>>>>

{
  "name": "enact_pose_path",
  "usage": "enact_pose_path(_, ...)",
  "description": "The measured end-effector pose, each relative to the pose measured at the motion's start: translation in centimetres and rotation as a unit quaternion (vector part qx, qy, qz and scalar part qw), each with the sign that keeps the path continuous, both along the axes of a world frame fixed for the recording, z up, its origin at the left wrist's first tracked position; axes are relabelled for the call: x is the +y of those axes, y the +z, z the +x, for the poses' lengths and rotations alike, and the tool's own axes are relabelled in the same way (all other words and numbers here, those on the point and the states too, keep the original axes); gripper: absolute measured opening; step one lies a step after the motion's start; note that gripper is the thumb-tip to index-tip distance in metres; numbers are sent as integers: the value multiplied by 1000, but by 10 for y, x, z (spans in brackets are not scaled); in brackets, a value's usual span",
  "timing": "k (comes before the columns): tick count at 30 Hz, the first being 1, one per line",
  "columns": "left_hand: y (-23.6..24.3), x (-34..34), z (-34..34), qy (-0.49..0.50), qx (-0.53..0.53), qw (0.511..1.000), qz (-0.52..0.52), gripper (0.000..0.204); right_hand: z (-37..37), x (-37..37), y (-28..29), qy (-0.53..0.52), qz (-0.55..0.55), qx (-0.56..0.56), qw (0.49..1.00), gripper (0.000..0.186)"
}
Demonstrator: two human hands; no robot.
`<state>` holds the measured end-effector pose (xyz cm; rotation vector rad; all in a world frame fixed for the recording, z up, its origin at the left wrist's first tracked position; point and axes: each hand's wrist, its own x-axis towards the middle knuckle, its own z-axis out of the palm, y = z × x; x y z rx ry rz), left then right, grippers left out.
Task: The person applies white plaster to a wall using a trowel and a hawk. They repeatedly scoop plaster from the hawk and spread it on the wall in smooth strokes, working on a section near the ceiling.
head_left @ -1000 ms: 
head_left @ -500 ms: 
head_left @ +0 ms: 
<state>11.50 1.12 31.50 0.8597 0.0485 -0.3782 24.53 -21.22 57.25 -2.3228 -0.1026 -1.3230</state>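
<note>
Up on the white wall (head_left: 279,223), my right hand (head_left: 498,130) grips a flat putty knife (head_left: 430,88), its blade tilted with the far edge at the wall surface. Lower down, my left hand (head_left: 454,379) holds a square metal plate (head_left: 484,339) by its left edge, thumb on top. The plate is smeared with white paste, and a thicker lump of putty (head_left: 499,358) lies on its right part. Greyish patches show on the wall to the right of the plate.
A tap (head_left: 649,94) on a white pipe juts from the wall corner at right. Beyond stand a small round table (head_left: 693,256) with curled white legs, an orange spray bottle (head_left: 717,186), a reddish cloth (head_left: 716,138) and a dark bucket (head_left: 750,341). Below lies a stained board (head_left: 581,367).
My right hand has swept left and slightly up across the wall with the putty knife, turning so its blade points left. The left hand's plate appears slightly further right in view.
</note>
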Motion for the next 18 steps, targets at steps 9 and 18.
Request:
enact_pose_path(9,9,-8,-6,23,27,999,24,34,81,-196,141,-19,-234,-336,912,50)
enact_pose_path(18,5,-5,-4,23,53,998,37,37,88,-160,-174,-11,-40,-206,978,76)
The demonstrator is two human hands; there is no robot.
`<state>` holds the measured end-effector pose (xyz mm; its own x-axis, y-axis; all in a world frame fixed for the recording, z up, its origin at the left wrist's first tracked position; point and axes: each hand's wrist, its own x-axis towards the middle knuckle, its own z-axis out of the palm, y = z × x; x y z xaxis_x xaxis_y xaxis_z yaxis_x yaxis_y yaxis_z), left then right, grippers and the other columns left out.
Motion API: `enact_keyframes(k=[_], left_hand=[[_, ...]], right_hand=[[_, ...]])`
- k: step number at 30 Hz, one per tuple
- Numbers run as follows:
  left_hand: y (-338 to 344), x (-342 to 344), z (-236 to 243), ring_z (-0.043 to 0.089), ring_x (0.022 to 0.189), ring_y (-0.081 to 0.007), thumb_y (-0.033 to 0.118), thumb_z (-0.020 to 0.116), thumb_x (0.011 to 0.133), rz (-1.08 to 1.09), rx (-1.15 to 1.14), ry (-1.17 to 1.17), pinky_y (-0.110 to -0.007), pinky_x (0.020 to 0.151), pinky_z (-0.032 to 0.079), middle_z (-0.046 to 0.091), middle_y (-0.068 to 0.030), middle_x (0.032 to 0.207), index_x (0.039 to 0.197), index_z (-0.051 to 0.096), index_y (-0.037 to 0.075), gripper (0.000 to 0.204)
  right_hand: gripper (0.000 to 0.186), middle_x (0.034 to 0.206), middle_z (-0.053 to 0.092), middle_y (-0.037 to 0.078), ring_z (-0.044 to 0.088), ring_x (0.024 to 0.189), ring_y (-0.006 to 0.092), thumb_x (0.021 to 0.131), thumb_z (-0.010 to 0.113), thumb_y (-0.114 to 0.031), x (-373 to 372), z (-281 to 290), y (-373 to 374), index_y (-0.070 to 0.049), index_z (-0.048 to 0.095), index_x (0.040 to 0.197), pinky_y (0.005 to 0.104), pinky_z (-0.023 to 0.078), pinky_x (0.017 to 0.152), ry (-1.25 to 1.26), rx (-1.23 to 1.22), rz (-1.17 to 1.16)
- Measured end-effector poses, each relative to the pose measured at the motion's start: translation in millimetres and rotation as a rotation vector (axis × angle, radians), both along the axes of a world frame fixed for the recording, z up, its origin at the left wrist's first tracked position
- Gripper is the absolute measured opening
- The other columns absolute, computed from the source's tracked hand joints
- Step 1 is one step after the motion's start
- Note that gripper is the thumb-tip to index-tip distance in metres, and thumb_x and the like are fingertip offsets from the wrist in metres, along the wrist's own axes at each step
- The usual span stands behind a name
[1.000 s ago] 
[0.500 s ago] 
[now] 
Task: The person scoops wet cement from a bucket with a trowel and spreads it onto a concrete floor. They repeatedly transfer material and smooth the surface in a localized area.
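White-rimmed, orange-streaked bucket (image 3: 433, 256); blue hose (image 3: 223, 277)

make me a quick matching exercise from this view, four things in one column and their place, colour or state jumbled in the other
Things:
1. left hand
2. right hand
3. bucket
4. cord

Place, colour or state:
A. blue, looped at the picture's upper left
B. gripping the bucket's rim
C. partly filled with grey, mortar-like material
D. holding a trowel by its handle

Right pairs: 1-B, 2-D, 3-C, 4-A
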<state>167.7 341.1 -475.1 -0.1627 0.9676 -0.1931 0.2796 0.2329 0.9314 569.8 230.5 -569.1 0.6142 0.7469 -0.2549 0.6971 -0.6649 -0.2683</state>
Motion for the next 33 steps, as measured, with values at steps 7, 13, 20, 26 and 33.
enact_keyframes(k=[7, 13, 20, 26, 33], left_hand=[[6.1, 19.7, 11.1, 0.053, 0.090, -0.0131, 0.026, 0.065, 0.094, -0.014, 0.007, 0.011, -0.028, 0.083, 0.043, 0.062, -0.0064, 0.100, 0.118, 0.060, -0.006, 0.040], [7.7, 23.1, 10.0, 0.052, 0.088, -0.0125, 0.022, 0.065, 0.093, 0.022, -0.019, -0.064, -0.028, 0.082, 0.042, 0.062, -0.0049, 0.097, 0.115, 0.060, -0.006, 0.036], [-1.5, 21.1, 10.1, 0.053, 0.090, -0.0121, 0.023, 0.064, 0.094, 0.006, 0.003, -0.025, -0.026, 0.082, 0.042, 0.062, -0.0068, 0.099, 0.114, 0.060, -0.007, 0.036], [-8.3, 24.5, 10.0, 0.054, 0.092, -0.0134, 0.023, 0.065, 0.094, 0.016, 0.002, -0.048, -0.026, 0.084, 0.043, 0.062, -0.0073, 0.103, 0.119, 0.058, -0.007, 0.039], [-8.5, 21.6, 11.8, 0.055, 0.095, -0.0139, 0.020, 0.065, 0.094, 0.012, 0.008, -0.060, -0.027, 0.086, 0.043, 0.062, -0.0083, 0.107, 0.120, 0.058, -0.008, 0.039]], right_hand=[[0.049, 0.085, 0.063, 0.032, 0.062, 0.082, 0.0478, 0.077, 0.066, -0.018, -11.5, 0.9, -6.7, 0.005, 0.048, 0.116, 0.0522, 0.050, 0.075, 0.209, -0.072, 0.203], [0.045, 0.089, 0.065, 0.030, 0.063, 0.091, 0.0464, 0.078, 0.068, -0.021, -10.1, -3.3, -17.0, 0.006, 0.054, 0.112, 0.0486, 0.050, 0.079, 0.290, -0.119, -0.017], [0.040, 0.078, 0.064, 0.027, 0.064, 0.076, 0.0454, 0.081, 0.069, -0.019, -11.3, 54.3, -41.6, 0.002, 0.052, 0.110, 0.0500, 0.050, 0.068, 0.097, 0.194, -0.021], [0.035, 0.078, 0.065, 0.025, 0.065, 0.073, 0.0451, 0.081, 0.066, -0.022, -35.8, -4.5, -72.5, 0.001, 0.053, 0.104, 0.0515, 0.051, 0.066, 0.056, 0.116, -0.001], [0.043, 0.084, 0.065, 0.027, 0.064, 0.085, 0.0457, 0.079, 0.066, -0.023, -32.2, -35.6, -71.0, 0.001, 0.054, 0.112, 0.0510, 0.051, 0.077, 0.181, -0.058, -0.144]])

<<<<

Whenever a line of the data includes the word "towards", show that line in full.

Reply:
`<state>` holds the measured end-effector pose (xyz cm; rotation vector rad; all in a world frame fixed for the recording, z up, its origin at the left wrist's first tracked position; point and axes: each hand's wrist, its own x-axis towards the middle knuckle, its own z-axis out of the palm, y = z × x; x y z rx ry rz), left then right, grippers left out.
`<state>` holds the measured end-effector pose (xyz mm; its own x-axis, y-axis; all in a world frame fixed for the recording, z up, its origin at the left wrist's first tracked position; point and axes: each hand's wrist, its own x-axis towards the middle knuckle, its own z-axis out of the palm, y = z × x; x y z xaxis_x xaxis_y xaxis_z yaxis_x yaxis_y yaxis_z), left then right, grippers and the other columns left out.

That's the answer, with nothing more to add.